The Tip of the Iceberg
May 26, 2016
I have Fibromyalgia, Myalgic Encephalomelitis and Postural Orthostatic Tachycardia Syndrome. As a result of these perhaps I also suffer from extreme reflux and have had a gastric bypass to try and control symptoms such as coughing up blood and permanent lung damage from aspirating acid. I have had a section of bowel removed for diverticulitis and also suffer from irritable bowel syndrome. I have no doubt that all my conditions are linked. I live with daily medium to severe pain in all my joints and soft tissue, stomach cramps that can be mild to absolutely gut wrenching. My cognitive function fluctuates with how well I am feeling, some days I am hard put to hold a normal conversation as I can't remember simple, everyday words. Other days I could win a trivia show. There is so much more but the list would just be too long. This all said I am one of the lucky ones. I am unable to work now however I am not bed ridden. There are days/weeks where I am house bound but very rarely do I have days where I can't get out of bed. I am still able to enjoy simple things and live a happy life.
Hi Alexandra. I hope you will be better. Sorry because my english is not good. Well believe me that I understand you because I have around 10 years with syntoms that make my life very difficult. Sometimes I can not work and I have to be on the bed during the mayority time. But, I had learning that is very important to be focus in other things, for example painting, reading or learning something different. Another thing that help me is "sal marina". For all the food is important to cook with that, every day. Also, if you feel bad, you could try eat a little bit of sal marina, and that help so much. I hope you will be better.
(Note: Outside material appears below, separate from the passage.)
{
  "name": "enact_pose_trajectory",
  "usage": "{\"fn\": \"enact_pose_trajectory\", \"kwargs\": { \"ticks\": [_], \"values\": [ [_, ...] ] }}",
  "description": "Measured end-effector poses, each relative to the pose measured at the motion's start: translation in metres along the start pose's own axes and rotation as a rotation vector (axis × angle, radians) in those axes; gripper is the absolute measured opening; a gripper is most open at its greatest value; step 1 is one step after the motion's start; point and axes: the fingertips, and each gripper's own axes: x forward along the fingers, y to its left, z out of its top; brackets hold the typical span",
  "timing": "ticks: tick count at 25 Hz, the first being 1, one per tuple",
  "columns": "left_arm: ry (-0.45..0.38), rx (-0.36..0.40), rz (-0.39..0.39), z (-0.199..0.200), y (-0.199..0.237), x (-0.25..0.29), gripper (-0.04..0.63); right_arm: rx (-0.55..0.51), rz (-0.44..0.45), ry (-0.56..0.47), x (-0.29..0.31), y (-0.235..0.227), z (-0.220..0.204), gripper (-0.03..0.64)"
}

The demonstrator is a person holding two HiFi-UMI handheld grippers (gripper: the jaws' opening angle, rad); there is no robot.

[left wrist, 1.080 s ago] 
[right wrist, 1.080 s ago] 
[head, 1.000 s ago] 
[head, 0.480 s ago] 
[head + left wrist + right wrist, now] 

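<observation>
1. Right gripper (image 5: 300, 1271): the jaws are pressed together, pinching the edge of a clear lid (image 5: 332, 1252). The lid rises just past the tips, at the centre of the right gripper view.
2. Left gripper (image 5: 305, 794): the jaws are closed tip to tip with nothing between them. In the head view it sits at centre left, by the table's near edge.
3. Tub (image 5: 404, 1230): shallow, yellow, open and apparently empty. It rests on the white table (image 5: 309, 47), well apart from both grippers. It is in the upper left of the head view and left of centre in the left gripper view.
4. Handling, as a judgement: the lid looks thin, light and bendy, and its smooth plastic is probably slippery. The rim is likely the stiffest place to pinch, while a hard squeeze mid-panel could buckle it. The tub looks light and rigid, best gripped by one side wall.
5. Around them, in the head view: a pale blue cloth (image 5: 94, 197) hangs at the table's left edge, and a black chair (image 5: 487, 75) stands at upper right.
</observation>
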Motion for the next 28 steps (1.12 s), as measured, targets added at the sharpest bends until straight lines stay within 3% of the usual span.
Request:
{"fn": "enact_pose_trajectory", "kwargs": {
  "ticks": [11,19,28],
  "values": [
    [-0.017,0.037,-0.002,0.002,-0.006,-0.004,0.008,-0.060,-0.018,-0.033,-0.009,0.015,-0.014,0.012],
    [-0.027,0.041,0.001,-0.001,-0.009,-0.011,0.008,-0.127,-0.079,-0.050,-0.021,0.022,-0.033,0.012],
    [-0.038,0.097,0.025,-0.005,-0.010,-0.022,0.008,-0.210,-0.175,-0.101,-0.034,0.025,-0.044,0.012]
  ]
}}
The only thing that I can do is pass on what has worked for in dealing with my POTS; not physically but emtionally. I write. I write a lot. I started a blog about a week after I was diagnosised and it has helped me so much. It helps me get things off my chest while letting my friends and family know my struggle and understand what POTS is and hos it affects my life. I also started writing a memior. I am about 20 pages in and that has also helped my unpack and digest what is going on in my life. I talk about all sorts of things. I talk about; my symptoms, what it is like having an illness while going to school full-time, how it has affected my school, work, and social life, etc. You name it, really. I think I have almost covered every topic. I have only been 'officially' diagnosised for a little over a year. I also started a Chronic Illness Awareness and Support group on my college campus so that I would be able to help support my fellow classmates on campus and also spread awareness in the community. I have learned some much from the other students that live with chronic illnesses. It is crazy, the amount of presepctive that I can learn from on human being. So, if you want talk ever. Let me know. Email; [email protected]
I was wondering if you have been dx with EDS. I have many symptoms which are related to EDS, divtericular disease, pain etc. I also have ME.